In the end, however, the film holds up these different modes of European art cinema only to gently refuse them. Barcelona deliberately defuses the Cold War narrative with gentle humor, allowing the Spanish villain and most blatant anti-American, Ramón, to sincerely apologize for his role in Fred’s wounding and help Fred court his would-be wife. In the same way, Stillman uses comic twists to overturn the different narrative logics of Rohmer’s eroticized ratiocination by setting Ted’s diligent Bible study to big-band music that carries him into a goofy solo dance number, while also cancelling any sense of Dreyer’s lush spirituality by having Fred awaken hurling petulant words at his cousin.
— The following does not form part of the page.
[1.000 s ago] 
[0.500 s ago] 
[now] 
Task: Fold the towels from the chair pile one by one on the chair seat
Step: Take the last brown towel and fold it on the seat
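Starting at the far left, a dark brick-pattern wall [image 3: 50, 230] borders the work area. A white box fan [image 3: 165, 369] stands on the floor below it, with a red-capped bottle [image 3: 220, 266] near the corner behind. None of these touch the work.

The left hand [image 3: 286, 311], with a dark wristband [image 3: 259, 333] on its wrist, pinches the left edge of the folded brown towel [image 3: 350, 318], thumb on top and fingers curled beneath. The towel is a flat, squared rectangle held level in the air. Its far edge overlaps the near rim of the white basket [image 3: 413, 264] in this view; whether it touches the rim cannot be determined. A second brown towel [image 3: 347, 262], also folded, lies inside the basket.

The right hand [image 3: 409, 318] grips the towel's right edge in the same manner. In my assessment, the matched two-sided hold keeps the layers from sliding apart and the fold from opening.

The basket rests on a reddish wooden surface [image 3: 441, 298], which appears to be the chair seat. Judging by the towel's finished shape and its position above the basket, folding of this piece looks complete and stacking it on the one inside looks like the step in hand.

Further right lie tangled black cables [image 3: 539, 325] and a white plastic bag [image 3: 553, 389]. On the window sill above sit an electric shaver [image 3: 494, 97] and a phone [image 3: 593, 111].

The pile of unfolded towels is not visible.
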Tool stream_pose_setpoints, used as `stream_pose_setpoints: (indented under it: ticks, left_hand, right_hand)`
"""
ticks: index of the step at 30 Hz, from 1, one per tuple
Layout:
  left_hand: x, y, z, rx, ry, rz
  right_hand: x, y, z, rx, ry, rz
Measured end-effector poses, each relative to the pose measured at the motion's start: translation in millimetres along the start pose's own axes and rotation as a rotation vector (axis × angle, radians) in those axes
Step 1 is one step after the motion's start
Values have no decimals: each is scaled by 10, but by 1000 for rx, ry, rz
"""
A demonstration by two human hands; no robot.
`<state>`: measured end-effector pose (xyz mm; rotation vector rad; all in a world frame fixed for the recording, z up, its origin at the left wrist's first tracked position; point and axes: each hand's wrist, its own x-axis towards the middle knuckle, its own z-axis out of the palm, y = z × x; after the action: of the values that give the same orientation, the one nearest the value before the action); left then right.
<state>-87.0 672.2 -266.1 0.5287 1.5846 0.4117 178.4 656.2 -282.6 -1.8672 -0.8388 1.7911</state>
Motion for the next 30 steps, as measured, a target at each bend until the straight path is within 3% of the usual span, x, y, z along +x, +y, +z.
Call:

In each case, Stillman invents comic situations that draw deeply from the quintessentially American well of the classical Hollywood comedy, seizing inspiration from the polished screwball of Sturges, the subversive antics of Tashlin, the acid wit of Wilder.
But unlike the postmodern vision of traditional film genres shared by such contemporaries of his as the Coen brothers or Quentin Tarantino, Stillman turns to comedy not as a debased, tired, or parodic form in need of reinvention but as itself a means of sincere reconciliation and renewal. Following Stanley Cavell, Stillman embraces romantic comedy as a philosophically grounded genre driven toward a Shakespearean restoration of order and community. Happily quoting the double-marriage ending of a thirties screwball comedy, Barcelona closes with a return to the U.S. by its heroes, now joined by their Spanish brides at a lakeside barbecue, their faith in the power of love and the hamburger a gently absurd yet innocent affirmation of comedy as a fundamentally utopian and American imagination.